An exact copy of the listing is required, with its pictures removed.
[[ Raw data open ]]
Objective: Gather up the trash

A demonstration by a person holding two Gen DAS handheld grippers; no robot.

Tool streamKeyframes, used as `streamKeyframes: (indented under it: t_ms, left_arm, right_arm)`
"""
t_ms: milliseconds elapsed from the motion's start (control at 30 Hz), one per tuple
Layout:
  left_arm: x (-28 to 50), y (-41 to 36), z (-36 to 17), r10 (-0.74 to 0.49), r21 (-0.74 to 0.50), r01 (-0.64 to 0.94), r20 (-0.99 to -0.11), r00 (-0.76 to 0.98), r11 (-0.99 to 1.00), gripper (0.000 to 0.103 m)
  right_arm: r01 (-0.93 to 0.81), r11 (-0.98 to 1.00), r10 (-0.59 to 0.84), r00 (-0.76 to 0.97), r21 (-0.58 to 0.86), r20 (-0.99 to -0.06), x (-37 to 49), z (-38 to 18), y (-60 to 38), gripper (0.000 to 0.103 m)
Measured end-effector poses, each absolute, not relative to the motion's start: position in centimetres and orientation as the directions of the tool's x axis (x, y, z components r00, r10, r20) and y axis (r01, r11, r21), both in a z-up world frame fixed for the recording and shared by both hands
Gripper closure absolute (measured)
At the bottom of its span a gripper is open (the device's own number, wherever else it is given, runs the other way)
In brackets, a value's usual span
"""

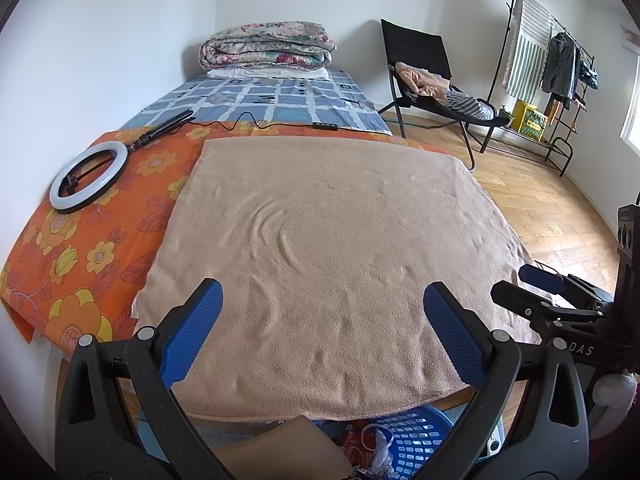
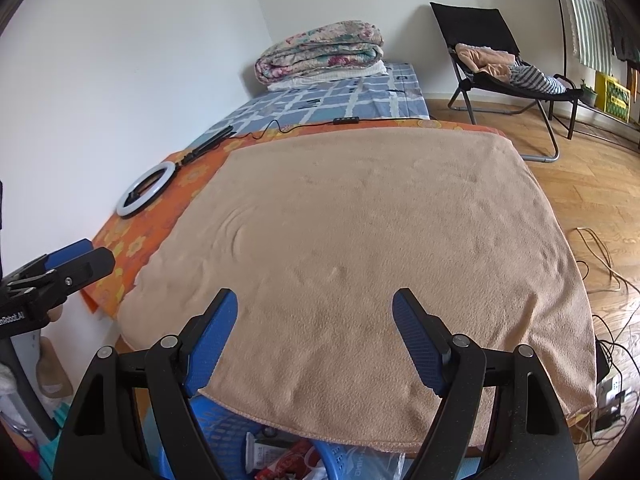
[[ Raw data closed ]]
● **Answer to this exercise**:
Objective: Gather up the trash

A demonstration by a person holding two Gen DAS handheld grippers; no robot.

Tool streamKeyframes, used as `streamKeyframes: (indented under it: t_ms, left_arm, right_arm)`
"""
t_ms: milliseconds elapsed from the motion's start (control at 30 Hz), one per tuple
Layout:
  left_arm: x (-28 to 50), y (-41 to 36), z (-36 to 17), r10 (-0.74 to 0.49), r21 (-0.74 to 0.50), r01 (-0.64 to 0.94), r20 (-0.99 to -0.11), r00 (-0.76 to 0.98), r11 (-0.99 to 1.00), gripper (0.000 to 0.103 m)
  right_arm: r01 (-0.93 to 0.81), r11 (-0.98 to 1.00), r10 (-0.59 to 0.84), r00 (-0.76 to 0.97), r21 (-0.58 to 0.86), r20 (-0.99 to -0.06), x (-37 to 49), z (-38 to 18), y (-60 to 38), gripper (0.000 to 0.103 m)
Measured end-effector poses, each absolute, not relative to the motion's start: position in centimetres and orientation as the directions of the tool's x axis (x, y, z components r00, r10, r20) and y axis (r01, r11, r21), both in a z-up world frame fixed for the recording and shared by both hands
Gripper closure absolute (measured)
At the bottom of its span a gripper is open (the device's own number, wherever else it is given, runs the other way)
In brackets, a value's usual span
"""

This concludes the output.